While most of the time we do manage to settle in and appreciate what we have, this latest adventure proved to us the real value of our encampment. Saturday of the event had been projected to deliver a little rain over the course of the day, so we were prepared for some damp. That morning gave us a bit of a thunder burst and left the hard packed desert ground wondering what to do with all that wet stuff. The event staff quickly deployed straw to soak up the worst of it and the clouds were intermittent through the rest of the afternoon. All the dust from the previous days was washed out of the air and it was nice and cool. We enjoyed our afternoon, had chicken noodle soup for dinner and were looking forward to a successful evening as part of the event’s Moonlight Madness on Merchant Row.

The deluge hit right in the middle of that. And by deluge, I mean build your boat now ‘cause if this goes on any longer, you’ll be floating away regardless. Not too concerned despite the watery force, we closed up shop and retreated to the main tent. The rain kept coming. We discovered the porch over the main door – not exactly to spec because of a set-up glitch and a week’s worth of wind – was dribbling rain down right into the middle of our exit. A small puddle developed there, but we were mostly able to step over it – right onto the soaking tarp and carpets that made up the floor of our merchant area under the porch. Further investigation found that the road in front of our tent was featuring Viking longship races instead of the usual pedestrian traffic.

So we secured everything as best we could, got the stuff off the ground we didn’t want to get wet, and went back inside. Hubby fired up the propane heater, I fixed us hot chocolate and we lounged under the canopy of our bed listening to the rain pound us from outside. When we purchased our tent, we made sure to get the heavier grade canvas with the UV protection and water resistance, so while we did have some other minor water intrusions due to seam leakage or wicking through a grommet down a pole, those happened during the hardest of the rain and didn’t cause anything but a conversation point.

The real problem came a little later. There’s something about cool air, rain and the nearest privy being fifty yards away across a raging river that turns an otherwise deep-sleep worthy night into Baby Bladders R Us. I won’t go into details, but I’m thankful for my husband’s outstanding MacGyvering to get us through that. The portable tent privy has now jumped to the top of the build list. Yup, one more thing to pack, but some things just have to be done.

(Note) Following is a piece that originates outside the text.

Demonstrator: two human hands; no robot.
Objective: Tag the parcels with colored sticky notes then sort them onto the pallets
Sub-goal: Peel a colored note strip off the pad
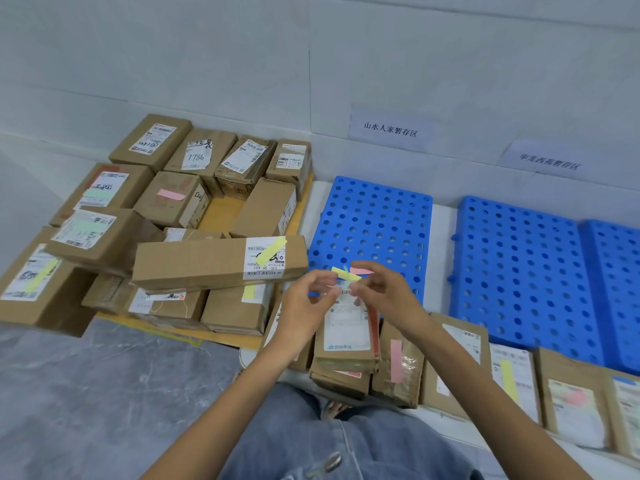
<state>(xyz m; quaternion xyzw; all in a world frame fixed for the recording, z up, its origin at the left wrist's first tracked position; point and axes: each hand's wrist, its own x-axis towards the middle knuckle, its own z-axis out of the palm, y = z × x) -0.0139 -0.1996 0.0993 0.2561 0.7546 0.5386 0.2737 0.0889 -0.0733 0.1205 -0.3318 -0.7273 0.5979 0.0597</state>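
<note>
Left side of frame, the tan pallet (220,216) is stacked with cardboard parcels (214,261). Mid-frame, over the blue pallet (374,216)'s near edge, the right hand (384,296) pinches a yellow sticky note (346,274), lying roughly left-right, right end dipping. Left hand (304,303) curls by its left end, grip unclear.

Blue pallets (370,220) (519,258) (613,271): three. Paper wall signs (390,129) (550,161): two. Cardboard parcels (218,261) on the yellow board (221,213): at least thirteen; stacking obscures the rest. Near-row parcels (571,403): at least six. Hands: two, left hand (304,306) and right hand (384,292), holding sticky notes (346,273), number unclear.
</note>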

We were able to get through that adventure because we had planned ahead for various contingencies. There are some things – like rope and a good multi-tool – that always go camping with us, whether or not we actually have plans for them. Good preparation is invaluable to making it through any situation and allowed us to survive the desert’s watery assault with little difficulty. If one were to extrapolate along the logical course, good preparation would be just as invaluable to writing projects. Of course, one would have to be logical to start with…

Despite my anal-retentive, perfectionistic, obsessive-compulsive organizing in just about every other aspect of my life, my writing is an attention-deficit schizophrenic with oppositional defiance disorder and issues of self-worth. No matter how vague or meticulous my planning may be, what eventually comes out on the page is rarely even in the same ballpark. I was one of those kids that would write my paper and then do the outline for English class, because every time I tried to do it the other “proper” way, the final product wasn’t close enough even for a game of hand grenades.

And that’s why I became a “pantser.” I don’t plan much of anything beyond the initial setup for a story. Sometimes I have a vague idea of where things might be going, and occasionally they actually do end up there. But most of the time, it’s anybody’s guess. There are writers out there that plan their works to the nth degree – Jim Butcher supposedly had his entire series of Harry Dresden novels outlined before the first one was even published, and is actually (mostly) sticking to those outlines – and there are writers (like Stephen King) who just sit down and start writing. Most writers are somewhere in between and it doesn’t matter where you fall on the organizational hierarchy. File under whatever works.

There are some things that we all should thoroughly plan: disaster preparedness, camping trips, fire drills, etc. And then there are those things that can just be left to their own devices, like love and writing. You might never know where you’ll end up, but it’ll be a hell of a ride.

© 2014   Cheri K. Endsley   All Rights Reserved.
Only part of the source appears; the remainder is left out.